[INPUT MATERIAL — start]

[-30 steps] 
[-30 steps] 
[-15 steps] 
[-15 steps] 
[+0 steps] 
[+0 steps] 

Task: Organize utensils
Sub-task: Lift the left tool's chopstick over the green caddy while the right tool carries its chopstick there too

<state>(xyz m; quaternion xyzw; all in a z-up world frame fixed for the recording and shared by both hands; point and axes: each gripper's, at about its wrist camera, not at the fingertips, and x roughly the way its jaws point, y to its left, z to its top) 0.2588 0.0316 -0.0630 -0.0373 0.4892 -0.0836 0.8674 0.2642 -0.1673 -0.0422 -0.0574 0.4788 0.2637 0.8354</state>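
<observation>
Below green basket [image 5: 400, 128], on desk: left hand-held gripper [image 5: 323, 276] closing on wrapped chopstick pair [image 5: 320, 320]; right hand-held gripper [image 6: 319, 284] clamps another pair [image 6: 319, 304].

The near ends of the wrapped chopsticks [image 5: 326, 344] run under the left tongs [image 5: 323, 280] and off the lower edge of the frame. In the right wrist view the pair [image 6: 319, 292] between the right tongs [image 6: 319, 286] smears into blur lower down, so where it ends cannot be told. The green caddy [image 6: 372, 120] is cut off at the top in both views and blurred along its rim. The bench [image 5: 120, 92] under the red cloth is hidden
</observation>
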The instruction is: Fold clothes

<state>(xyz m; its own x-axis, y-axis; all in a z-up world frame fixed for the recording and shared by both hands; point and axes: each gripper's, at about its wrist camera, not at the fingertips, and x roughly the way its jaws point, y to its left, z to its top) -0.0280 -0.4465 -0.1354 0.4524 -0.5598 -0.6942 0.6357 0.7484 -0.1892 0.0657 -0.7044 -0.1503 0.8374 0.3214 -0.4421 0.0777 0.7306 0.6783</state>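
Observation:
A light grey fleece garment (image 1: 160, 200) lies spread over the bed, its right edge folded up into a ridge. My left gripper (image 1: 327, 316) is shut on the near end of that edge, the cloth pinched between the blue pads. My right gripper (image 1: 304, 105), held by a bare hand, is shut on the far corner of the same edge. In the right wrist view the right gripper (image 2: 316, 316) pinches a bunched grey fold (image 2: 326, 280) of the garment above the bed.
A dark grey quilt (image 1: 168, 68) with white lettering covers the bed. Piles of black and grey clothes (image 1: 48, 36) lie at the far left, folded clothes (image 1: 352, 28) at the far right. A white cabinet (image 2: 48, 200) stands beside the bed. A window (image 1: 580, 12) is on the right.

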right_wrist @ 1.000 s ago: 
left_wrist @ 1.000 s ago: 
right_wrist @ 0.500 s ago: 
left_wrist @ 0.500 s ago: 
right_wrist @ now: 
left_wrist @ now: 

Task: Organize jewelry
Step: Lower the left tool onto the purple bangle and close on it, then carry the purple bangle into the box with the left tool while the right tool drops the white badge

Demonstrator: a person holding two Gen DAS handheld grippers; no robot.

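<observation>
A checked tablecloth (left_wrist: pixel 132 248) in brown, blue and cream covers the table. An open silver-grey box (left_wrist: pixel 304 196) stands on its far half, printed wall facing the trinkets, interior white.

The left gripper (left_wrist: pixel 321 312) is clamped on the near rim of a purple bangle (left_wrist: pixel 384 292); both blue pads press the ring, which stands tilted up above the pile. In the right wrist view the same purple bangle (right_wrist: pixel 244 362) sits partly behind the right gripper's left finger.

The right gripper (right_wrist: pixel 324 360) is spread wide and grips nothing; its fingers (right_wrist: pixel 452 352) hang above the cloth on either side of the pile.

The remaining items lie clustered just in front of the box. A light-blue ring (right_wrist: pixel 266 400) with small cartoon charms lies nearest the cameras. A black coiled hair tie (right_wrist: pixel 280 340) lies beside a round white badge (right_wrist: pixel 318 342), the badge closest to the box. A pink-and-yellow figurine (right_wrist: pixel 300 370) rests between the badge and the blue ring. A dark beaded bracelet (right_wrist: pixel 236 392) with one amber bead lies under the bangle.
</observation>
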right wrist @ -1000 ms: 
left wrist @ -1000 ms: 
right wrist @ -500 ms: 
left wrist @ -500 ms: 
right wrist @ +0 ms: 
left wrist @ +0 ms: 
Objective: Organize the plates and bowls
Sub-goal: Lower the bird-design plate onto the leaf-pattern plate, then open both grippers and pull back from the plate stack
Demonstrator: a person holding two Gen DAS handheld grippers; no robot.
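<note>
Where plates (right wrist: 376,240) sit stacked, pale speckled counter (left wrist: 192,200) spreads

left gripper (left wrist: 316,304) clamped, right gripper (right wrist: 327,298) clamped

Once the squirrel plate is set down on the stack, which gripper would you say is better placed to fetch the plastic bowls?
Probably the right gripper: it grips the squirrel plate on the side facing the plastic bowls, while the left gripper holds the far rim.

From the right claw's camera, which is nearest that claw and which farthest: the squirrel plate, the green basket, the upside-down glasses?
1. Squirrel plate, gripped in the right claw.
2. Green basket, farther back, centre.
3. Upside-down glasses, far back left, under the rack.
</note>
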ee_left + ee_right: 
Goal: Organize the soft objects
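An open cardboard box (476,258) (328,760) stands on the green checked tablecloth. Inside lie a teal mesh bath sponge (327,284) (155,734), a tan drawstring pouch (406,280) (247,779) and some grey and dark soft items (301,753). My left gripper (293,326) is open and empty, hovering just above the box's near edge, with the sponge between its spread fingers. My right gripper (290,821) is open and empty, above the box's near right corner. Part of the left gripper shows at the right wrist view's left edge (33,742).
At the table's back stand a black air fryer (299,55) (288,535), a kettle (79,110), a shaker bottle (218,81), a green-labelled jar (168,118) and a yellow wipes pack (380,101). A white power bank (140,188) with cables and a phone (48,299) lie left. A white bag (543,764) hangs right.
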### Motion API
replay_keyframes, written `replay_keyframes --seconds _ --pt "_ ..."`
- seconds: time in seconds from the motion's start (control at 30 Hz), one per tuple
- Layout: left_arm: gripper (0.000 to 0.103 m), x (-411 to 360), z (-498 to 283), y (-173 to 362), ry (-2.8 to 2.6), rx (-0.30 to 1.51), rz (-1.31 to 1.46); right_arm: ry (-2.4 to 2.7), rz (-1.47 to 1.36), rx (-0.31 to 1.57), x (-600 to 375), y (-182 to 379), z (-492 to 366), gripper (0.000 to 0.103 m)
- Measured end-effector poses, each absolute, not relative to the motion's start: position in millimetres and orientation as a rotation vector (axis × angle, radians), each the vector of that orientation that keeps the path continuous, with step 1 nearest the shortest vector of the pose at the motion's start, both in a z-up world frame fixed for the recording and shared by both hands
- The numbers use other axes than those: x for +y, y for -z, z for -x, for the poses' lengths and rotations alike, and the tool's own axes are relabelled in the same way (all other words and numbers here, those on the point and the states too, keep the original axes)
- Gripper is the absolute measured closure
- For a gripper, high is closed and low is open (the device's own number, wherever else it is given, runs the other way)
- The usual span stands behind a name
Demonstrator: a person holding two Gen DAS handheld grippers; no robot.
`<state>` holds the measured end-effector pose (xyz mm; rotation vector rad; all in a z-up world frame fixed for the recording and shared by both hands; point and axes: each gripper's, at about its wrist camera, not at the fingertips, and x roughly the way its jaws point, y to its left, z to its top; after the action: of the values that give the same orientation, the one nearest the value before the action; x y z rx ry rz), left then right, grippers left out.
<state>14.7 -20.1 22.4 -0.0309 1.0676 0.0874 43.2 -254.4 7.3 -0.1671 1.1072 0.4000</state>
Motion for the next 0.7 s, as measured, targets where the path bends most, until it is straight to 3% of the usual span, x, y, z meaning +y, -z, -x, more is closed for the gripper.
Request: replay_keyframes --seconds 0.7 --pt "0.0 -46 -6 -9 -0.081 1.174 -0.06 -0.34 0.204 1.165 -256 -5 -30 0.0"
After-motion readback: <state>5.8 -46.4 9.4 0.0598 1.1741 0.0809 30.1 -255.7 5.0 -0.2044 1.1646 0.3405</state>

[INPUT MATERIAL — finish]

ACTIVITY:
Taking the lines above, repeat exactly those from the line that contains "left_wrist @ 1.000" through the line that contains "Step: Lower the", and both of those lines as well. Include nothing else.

RESPONSE FOR THIS EXERCISE:
left_wrist @ 1.000 s ago: 
right_wrist @ 0.500 s ago: 
left_wrist @ 0.500 s ago: 
right_wrist @ now: 
left_wrist @ now: 

Task: Organize jewelry
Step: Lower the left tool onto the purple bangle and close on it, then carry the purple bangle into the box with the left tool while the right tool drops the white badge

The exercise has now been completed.